Fine linen mantles were worn by both gentry and aristocratic women in the early 17th century. Embellishing them with lace, whitework and cutwork was characteristic of the period.

From the early 16th century until the 1630s, Portugal had trading posts in Bengal and imported textiles including embroideries worked in yellow silk on cotton. By the mid-16th century, Lisbon was producing needlework in a similar style using linen instead of cotton. Initially, the designs copied Indian embroideries, but soon began incorporating other influences. The design of this cloak is Islamic in character as interpreted by 16th-century European design books.

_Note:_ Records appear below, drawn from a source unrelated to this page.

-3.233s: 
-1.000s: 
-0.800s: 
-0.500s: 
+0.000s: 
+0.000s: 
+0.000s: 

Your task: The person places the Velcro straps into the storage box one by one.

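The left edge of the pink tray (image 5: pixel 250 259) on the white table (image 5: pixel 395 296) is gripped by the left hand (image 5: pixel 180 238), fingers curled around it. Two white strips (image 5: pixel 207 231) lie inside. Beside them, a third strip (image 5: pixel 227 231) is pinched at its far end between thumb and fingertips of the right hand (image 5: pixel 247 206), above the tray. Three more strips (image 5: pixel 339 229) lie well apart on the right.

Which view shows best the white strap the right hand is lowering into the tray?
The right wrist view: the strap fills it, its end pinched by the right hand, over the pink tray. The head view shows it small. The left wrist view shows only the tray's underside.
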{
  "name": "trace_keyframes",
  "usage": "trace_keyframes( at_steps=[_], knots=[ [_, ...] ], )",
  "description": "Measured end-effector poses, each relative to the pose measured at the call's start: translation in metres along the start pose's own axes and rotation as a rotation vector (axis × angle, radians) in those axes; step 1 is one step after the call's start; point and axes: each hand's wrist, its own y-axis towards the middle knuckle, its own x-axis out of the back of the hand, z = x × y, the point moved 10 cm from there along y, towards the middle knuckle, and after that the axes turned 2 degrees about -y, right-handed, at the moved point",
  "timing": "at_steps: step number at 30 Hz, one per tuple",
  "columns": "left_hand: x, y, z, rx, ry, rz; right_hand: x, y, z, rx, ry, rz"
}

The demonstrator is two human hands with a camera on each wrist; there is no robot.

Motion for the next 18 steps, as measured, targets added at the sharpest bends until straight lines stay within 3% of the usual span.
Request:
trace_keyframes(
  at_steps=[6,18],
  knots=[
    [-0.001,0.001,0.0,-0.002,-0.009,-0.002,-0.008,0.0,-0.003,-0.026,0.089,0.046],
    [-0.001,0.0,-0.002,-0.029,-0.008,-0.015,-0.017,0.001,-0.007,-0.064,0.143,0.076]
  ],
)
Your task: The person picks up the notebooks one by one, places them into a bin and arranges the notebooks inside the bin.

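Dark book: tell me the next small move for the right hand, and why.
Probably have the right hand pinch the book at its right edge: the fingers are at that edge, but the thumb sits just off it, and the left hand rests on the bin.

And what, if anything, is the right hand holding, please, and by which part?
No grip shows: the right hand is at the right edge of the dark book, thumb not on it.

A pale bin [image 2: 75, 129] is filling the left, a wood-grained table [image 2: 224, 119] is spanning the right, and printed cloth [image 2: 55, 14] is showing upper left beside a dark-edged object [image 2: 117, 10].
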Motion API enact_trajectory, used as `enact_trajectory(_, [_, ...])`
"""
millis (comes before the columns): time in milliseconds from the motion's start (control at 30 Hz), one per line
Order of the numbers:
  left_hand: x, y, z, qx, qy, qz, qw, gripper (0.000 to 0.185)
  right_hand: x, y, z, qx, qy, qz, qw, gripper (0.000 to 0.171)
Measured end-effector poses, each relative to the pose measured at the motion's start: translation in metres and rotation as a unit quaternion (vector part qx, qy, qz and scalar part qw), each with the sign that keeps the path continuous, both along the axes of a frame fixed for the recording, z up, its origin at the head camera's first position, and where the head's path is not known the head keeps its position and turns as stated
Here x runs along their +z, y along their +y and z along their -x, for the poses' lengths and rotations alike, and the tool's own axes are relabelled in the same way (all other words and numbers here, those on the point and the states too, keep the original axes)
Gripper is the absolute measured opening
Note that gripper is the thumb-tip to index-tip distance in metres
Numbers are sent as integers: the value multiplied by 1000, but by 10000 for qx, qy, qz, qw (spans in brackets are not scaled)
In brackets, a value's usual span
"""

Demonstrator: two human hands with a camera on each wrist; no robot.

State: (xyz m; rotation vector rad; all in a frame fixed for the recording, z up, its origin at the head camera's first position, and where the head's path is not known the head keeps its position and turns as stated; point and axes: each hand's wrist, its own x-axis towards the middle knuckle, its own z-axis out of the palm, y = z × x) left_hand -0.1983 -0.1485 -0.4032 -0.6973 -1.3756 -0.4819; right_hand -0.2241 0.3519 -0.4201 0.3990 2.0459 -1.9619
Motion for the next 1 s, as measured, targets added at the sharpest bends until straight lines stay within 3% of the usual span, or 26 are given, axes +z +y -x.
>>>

The collar and collar band are of a different design and quality of linen thread, suggesting that they may have been recycled from another linen garment.


object details
Categories
Object Type
Materials and Techniques
Linen, linen thread, linen needle lace; hand-sewn and hand-embroidered
Brief Description
Woman's mantle of linen, 1590-1610, Portuguese; whitework embroidered in 'Indo-Portuguese' style with needlelace insertions and edging
Physical Description
A mantle made of 13 panels of narrow linen, sewn together and embroidered with linen in chain and blanket stitch and knots, with an insertion of linen needle lace in the centre of every 4th panel. The design features repeating geometrical and circular patterns and a deep border at the hem. At the neck, the mantle is gathered and stitched to a narrow, embroidered band of linen. The collar is a different quality of linen, embroidered in a different pattern. It is cutwork with linen thread in buttonhole and double-plaited stitch. To fasten, there are two bound eyelets, one on each side of the neckband. The whole mantle is unlined and edged with linen needlelace.
Dimensions
  • Overall, approx. length: 120.7cm
  • At hem, approx. circumference: 324.5cm
Object history
This mantle was part of a collection of seventeenth and eighteenth century linens purchased from Lady Arundell in 1913. It was part of a group of accessories found in a dry well at Old Wardour Castle and said to have been placed there while it was under seige in 1643.
Summary
Fine linen mantles were worn by both gentry and aristocratic women in the early 17th century. Embellishing them with lace, whitework and cutwork was characteristic of the period.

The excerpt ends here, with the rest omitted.